AIM OF THE TASK —
Only the lines below between the ones containing "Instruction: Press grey" and "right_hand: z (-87", inclusive, are to be reproduced, each exactly as it stands.
>>>
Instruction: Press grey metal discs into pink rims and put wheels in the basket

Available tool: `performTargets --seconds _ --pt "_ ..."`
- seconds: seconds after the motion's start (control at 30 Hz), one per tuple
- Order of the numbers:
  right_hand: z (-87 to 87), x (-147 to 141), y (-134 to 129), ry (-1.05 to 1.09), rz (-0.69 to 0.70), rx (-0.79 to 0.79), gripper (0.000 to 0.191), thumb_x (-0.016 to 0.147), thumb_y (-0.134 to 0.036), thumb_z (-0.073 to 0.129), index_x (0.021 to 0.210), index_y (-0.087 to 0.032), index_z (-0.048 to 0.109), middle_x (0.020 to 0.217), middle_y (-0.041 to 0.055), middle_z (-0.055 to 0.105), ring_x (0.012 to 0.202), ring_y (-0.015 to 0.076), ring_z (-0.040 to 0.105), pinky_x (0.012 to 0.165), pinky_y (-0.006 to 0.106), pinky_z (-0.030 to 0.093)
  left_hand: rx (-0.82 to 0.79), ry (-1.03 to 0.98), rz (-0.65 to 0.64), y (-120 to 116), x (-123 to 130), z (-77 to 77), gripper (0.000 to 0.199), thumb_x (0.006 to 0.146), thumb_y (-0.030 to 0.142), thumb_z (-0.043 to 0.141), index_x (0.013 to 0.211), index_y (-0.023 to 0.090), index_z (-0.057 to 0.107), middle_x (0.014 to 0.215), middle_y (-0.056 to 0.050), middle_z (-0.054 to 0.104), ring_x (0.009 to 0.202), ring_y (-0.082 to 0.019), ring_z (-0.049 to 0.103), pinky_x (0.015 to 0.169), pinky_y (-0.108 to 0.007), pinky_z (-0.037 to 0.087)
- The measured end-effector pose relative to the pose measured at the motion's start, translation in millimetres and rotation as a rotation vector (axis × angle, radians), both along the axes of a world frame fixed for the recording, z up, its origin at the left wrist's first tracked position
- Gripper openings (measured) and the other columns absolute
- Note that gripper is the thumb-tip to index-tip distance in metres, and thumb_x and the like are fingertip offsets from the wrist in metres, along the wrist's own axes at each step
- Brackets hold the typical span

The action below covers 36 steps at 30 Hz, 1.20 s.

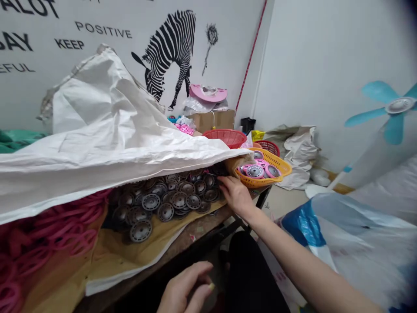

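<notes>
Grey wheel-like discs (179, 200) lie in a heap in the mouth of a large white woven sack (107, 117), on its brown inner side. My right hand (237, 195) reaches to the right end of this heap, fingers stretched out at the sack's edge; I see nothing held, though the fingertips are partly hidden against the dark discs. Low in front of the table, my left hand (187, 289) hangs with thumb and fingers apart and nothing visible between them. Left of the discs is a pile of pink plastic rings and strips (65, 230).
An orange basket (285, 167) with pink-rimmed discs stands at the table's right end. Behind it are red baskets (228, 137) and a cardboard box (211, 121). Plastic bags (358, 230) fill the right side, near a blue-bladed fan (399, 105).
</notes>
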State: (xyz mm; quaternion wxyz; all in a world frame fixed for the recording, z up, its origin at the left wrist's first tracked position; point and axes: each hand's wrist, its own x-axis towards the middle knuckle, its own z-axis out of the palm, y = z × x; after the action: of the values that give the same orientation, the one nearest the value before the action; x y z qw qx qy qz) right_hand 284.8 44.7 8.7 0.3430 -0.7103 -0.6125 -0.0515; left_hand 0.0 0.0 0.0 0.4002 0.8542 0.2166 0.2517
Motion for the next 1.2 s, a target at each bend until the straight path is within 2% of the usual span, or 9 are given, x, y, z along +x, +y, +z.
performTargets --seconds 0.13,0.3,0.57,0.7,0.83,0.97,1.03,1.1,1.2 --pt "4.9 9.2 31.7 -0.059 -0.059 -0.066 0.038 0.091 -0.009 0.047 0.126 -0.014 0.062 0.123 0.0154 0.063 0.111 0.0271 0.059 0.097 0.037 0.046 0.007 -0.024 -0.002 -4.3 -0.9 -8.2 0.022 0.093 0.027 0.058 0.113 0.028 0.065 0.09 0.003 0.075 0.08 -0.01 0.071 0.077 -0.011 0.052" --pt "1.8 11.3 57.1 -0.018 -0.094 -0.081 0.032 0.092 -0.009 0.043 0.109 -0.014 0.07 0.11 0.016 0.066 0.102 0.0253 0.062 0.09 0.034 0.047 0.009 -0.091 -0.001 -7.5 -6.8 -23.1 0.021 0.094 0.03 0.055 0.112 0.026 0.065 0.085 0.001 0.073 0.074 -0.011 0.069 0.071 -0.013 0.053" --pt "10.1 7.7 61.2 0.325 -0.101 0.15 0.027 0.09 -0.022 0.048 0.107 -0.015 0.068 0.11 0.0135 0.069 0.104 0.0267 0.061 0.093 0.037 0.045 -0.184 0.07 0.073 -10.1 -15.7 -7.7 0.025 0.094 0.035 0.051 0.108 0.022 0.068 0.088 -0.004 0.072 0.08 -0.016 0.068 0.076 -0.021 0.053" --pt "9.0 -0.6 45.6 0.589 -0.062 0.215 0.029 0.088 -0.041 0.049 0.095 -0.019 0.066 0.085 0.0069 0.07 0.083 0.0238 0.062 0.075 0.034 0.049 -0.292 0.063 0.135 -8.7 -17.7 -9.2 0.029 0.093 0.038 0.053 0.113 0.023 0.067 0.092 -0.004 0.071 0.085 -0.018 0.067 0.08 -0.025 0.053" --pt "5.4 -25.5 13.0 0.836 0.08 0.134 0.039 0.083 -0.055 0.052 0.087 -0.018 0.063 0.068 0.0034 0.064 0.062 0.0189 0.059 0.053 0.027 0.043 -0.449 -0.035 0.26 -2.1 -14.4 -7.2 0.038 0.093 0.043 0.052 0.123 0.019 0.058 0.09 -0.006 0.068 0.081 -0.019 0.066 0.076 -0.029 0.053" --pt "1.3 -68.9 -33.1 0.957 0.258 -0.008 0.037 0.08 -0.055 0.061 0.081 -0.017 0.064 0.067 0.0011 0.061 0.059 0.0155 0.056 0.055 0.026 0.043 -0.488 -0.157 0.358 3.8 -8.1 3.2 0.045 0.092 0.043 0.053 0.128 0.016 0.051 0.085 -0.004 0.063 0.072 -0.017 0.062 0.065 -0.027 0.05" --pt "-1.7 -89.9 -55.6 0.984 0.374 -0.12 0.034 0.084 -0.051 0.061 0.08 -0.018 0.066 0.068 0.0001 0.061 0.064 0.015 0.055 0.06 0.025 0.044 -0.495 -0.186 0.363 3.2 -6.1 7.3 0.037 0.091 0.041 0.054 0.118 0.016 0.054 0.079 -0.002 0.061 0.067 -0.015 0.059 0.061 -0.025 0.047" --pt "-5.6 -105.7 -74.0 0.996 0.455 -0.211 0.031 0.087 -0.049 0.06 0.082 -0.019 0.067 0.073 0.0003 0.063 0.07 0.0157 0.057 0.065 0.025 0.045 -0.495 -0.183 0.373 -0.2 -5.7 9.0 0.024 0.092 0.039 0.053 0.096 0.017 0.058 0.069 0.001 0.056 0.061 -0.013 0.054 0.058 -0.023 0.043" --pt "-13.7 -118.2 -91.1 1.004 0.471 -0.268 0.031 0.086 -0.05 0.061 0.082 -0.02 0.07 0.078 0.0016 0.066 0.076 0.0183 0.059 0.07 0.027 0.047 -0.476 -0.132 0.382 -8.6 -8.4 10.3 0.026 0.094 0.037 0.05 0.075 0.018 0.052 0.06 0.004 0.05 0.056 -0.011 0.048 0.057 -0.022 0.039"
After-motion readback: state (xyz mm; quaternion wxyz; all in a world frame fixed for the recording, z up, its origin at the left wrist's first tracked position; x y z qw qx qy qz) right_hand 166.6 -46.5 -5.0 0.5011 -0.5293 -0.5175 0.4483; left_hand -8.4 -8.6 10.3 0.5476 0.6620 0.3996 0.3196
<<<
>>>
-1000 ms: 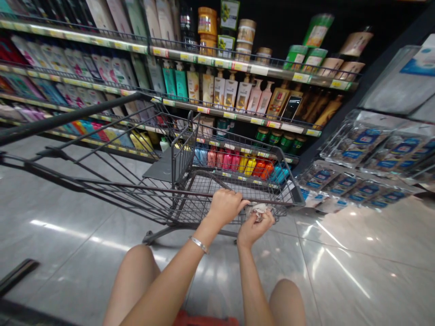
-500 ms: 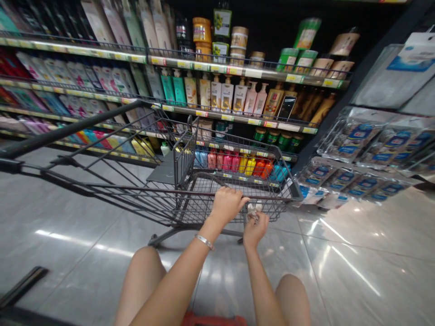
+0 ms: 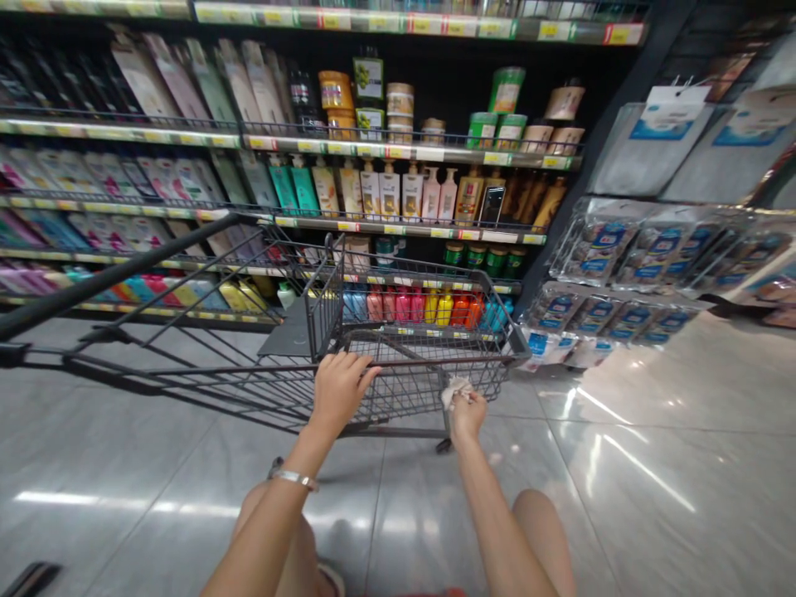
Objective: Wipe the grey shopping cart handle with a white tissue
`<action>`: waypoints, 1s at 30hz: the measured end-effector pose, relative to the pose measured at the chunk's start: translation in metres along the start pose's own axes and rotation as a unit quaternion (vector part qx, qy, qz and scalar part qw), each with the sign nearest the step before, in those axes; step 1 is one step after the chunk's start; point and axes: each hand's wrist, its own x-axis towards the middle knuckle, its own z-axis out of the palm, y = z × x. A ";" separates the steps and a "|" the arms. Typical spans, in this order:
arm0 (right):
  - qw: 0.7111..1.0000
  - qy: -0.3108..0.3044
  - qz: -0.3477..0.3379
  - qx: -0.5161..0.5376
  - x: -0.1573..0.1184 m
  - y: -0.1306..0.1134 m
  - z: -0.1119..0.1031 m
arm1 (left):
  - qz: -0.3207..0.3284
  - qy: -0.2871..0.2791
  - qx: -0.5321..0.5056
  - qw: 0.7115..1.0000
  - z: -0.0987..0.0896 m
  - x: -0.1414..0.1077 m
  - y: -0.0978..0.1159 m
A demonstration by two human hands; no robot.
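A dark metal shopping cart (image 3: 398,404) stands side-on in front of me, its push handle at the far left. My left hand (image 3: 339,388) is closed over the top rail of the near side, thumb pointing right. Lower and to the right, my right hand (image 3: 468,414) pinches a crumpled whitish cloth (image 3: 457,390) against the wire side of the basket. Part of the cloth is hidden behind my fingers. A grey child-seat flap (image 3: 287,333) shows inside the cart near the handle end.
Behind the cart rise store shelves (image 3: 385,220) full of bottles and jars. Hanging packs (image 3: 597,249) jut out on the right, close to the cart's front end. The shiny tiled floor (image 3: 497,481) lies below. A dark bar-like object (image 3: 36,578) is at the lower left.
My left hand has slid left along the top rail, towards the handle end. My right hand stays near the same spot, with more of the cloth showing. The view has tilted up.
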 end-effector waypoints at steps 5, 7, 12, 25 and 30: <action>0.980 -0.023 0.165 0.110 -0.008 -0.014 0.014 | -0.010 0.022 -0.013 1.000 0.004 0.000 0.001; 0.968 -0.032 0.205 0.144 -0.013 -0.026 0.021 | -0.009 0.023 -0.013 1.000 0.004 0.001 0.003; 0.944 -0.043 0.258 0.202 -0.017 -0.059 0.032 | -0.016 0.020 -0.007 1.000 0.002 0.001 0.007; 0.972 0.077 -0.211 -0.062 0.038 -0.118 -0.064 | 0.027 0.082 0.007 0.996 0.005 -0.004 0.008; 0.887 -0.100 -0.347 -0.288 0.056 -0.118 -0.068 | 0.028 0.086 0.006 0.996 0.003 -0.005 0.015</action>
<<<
RESPONSE TO THE EXERCISE —
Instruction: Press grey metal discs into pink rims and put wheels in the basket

Available tool: `performTargets --seconds _ --pt "_ ..."`
- seconds: seconds after the motion's start (control at 30 Hz), one per tuple
- Order of the numbers:
  right_hand: z (-87 to 87), x (-147 to 141), y (-134 to 129), ry (-1.05 to 1.09), rz (-0.69 to 0.70), rx (-0.79 to 0.79), gripper (0.000 to 0.191), thumb_x (-0.016 to 0.147), thumb_y (-0.134 to 0.036), thumb_z (-0.073 to 0.129), index_x (0.021 to 0.210), index_y (-0.087 to 0.032), index_z (-0.048 to 0.109), middle_x (0.020 to 0.217), middle_y (-0.041 to 0.055), middle_z (-0.055 to 0.105), ring_x (0.012 to 0.202), ring_y (-0.015 to 0.076), ring_z (-0.040 to 0.105), pinky_x (0.012 to 0.165), pinky_y (-0.006 to 0.106), pinky_z (-0.030 to 0.093)

There is no more to add to the answer.